The festive season brings with it all sorts of attractive offers for consumers. Banks, not ones to be left behind, have come out with their own offerings, much to the pleasure of the consumers. Almost all leading banks have slashed interest rates on home and auto loans, in a bid to capture the likely demand during the festive season. SBI started the price war in the car loan segment in late June when it slashed rates to 8% for the first year and 10% for the next two years. Axis Bank recently upped the ante by slashing loan rates by 150-200 basis points to 8.5% on loans taken between October1 and December31. Following this, Kotak Mahindra Bank and HDFC Bank also cut rates by around 50 basis points. IDBI Bank has also recently cut its new home and auto loan rates by 25 to 50 basis points. As part of its festive offer, it will charge 8.5% for loans taken between October1 and December31.

The competition is heating up in the home loan segment too. SBI took the lead in August when it announced that loans up to Rs5 lakh would be offered at a fixed rate of 8% for five years. It also offered to charge 8% for the first year on loans up to Rs 50 lakh and cap them at 8.5% in the second and third years. IDBI Bank has also slashed home loan floating rates by 25-50 basis points. Under the new scheme, rates for home loans up to Rs 30 lakh will be 8.75% as against the existing 9%. Bank of India, ICICI Bank and Union Bank have come out with their own versions of sweet deals.

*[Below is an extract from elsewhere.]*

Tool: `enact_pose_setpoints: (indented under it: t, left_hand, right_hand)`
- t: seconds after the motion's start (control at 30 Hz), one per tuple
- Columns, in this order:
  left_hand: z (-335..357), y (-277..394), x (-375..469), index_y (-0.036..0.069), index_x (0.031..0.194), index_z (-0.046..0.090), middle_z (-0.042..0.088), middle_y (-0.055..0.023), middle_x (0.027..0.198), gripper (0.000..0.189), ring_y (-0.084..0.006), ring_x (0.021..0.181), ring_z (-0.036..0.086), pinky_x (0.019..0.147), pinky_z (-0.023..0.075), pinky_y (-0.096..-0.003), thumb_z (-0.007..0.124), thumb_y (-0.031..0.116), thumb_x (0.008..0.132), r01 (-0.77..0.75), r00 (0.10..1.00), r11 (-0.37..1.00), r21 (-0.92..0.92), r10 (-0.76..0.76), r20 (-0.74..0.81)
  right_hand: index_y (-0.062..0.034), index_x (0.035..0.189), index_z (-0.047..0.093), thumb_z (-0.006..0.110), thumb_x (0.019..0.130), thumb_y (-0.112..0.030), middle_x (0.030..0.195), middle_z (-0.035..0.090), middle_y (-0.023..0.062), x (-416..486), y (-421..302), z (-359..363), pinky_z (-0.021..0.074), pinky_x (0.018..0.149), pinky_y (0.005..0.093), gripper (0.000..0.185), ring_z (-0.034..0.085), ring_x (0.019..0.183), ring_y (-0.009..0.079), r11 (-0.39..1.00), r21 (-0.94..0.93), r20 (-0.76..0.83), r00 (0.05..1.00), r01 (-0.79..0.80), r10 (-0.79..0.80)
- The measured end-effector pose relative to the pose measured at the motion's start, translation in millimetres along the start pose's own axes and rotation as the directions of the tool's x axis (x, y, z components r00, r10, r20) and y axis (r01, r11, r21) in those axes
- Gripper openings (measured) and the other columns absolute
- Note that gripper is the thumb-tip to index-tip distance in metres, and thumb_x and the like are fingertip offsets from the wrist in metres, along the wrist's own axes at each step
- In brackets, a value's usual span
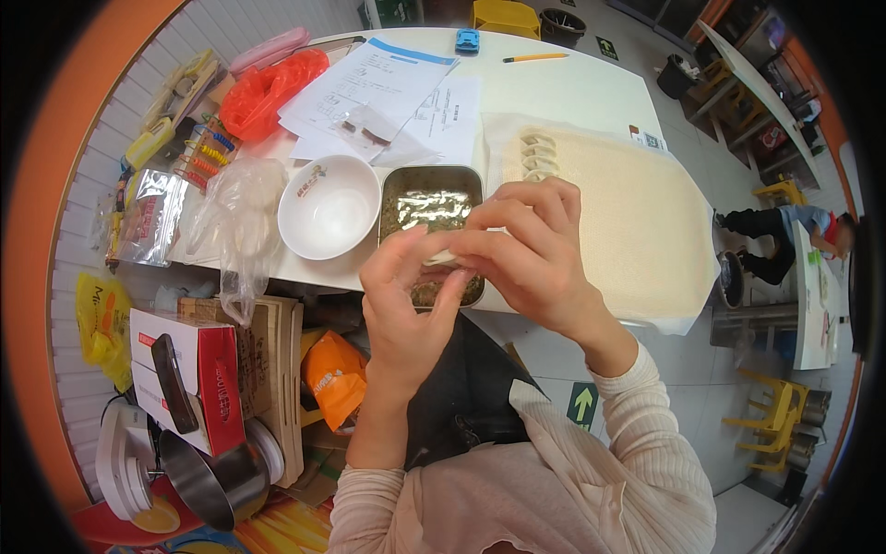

While consumers are rubbing their hands in glee, banks may have to bear the burden of reduced margins. For, while interest rates on advances have been revised downwards, the cost of funds for banks is not letting up at the same pace. Adding to this are the overheads and loan delinquencies which further erode banks’ profitability. Already, several banks are reeling under squeezed margins. The reported NIMs for banks like SBI, Bank of Baroda and Union Bank in the June quarter were as low as 2.3%-2.4%. Chanda Kochhar, MD and CEO, ICICI Bank believes that such irrational pricing doesn’t make economic sense. Speaking to Moneylife, she said, “I hope that as the credit demand picks up, this irrational pricing should disappear. Today people are doing irrational pricing as there is excess liquidity. NBFCs too were contributing to irrational pricing. For them too the cost of funds would go up. We are clear at what point it makes economic sense to do business.”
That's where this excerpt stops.